Las! Tout projet de décroissance n'est pas seulement un projet
évident de destruction programmé et incontrôlable (par
définition). La décroissance n'est pas seulement incompatible
avec la structure de développement humain. Soit l'homme croît;
soit il disparaît. L'homme n'est pas capable de fixité, car sa
représentation du réel n'est pas celle d'un réel fixe et stable,
ainsi que voudrait nous le faire accroire un Aristote, chef de
file des nihilistes contre le maître Platon. L'homme se meut
dans un réel qui est dynamique et en constante évolution.

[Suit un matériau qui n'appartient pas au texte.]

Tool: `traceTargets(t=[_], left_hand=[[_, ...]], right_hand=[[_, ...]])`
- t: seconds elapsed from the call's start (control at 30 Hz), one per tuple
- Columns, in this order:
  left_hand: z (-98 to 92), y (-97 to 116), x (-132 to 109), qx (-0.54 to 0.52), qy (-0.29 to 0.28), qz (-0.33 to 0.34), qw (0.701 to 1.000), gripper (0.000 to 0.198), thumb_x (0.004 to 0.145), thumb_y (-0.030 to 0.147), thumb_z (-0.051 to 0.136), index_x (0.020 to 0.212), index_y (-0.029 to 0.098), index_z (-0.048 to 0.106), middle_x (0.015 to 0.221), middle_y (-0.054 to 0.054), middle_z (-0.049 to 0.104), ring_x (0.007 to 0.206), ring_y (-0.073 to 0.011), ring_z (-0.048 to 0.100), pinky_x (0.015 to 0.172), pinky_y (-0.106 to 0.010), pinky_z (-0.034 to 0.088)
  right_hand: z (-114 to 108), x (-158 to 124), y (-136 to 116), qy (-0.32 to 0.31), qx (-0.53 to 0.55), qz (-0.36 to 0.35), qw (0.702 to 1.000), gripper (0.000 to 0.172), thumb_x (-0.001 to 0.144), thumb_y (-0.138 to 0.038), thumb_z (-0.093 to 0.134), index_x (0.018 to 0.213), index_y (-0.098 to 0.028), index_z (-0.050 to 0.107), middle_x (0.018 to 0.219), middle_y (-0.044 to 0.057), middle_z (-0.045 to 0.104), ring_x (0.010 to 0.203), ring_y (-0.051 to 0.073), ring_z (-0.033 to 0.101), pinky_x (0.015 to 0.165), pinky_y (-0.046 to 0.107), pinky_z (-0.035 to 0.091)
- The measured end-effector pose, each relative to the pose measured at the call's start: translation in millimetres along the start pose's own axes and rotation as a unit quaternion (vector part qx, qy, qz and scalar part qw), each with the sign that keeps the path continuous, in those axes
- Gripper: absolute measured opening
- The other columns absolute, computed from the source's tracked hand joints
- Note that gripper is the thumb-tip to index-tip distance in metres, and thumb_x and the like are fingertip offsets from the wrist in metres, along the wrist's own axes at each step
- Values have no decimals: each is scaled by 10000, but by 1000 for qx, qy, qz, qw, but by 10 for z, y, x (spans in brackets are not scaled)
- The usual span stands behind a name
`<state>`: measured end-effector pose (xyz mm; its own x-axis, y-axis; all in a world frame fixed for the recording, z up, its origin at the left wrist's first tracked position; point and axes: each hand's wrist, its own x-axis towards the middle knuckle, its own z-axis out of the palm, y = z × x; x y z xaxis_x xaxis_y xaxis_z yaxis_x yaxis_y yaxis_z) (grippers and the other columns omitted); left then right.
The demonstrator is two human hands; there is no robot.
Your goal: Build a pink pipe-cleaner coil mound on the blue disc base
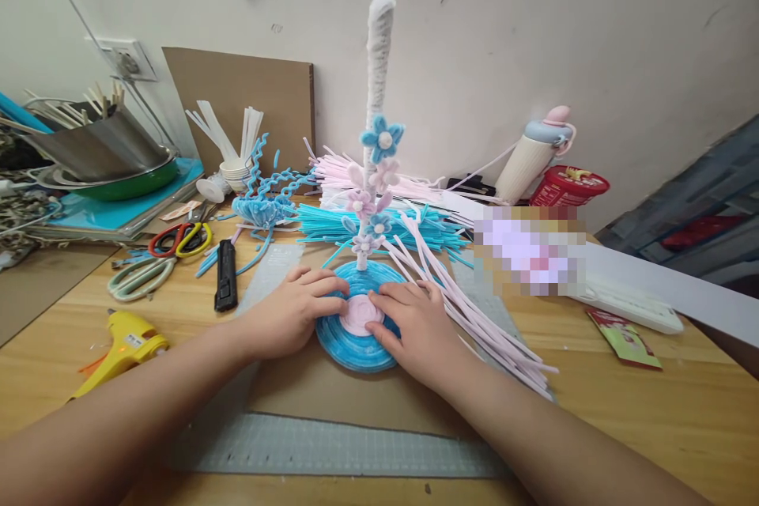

L'homme a seulement le choix entre croître et décroître. Je sais
bien que l'entropie est l'antienne
anthropique à la mode,
mais la vérité, c'est que l'univers est de forme
antientropique... Dans
cette configuration qui indique que notre époque est nihiliste,
plus précisément immanentiste,
avec comme clé de voûte le cartésien radical Spinoza, le
démantèlement de la santé a valeur de slogan subliminal.
D'avertissement aussi. Démanteler la santé, c'est rien moins que
démanteler le salut. Démanteler ce qui sauve l'homme. Vous voilà
prévenus. Si vous refusez d'entendre, désolé.